Take a crop sensor at 10MP, the FF equivalent would be a 15MP sensor.

Scenario 1
* Take a photo with a 200mm lens on a crop sensor, you have a 10MP photo that fills a 8x10 piece of paper.
* Take the same photo with a 200mm lens on the FF sensor. At 1st you have a 15MP photo that "appears" smaller on that 8x10
* Crop the FF photo by 1.5x. You now have the same exact 10MP photo you did on the crop sensor.
Yes, although I believe you'd actually need a 22.5MP sensor to have the cropped image come out the same pixel-by-pixel - it needs to be 1.5X the size in both directions.

QuoteQuote:
Scenario 2
* Take a photo with a 200mm lens on a crop sensor, you have a 10MP photo that fills a 8x10 piece of paper.
* Take the same photo with a 300mm lens on the FF sensor. Now you have a photo that "looks" the same as the crop sensor one when printed out on a 8x10 but it is 15MP in size.
Right, and as far as I am concerned, that's the end of the story. Most of what after this is a function of having more resolution on the 15MP (actually 22.5MP) camera, not because of any difference between the lenses.

QuoteQuote:
* To make things fair NOW crop that 15MP photo by 1.5x. Now you have a 10MP photo that appears to be much closer then the crop sensor one... and because you took the photo with a higher magnification lens you will have more detail, especially in the fine detail (feathers, fur, leaves ect).
You'll get more detail mostly because you have a higher resolution sensor. Now, if the 300mm lens *happens* to provide more absolute resolution than the 200mm lens, then you might also get a contribution from that effect. But merely being a 300mm lens won't magically give it more resolving power than a 200mm lens.

Now, don't get me wrong - in another thread, I tried arguing a similar thing to what you are saying here: that the 300mm lens on FF/35mm would provide more resolution than the 200mm lens on APS-C, all else equal. Folks did a pretty good job of convincing me that thijust wasn't likely to be much of an issue in practice.

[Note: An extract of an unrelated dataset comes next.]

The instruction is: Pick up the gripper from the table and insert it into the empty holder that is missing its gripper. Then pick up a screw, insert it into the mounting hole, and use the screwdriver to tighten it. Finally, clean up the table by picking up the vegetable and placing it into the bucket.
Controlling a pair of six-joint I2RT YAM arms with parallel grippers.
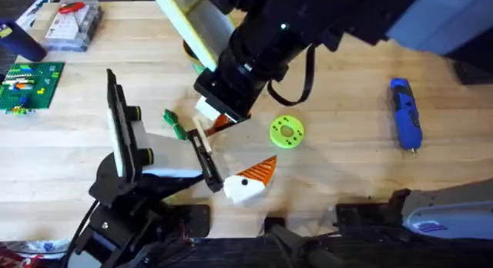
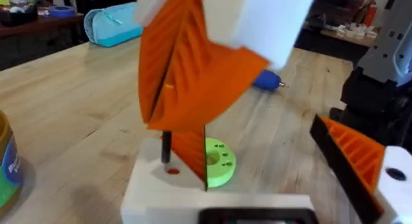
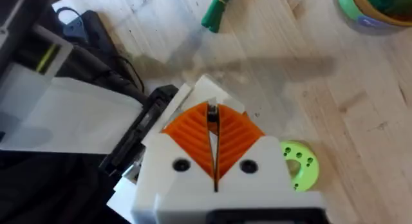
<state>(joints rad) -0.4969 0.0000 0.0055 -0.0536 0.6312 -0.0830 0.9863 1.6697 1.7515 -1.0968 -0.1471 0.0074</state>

And in any case, now we're arguing about fairly subtle points of resolution and which lens will produce more resolution than which on a sensor of a given pixel count, and ther are just tons of variables at play here. This is a totally different discussion than the general one about the difference between "reach" and FOV. The statements made earlier implied something far more than just subtle difference in resolution that might or might not be visible depending on the relative quality of the lenses or the number of pixels on each sensor.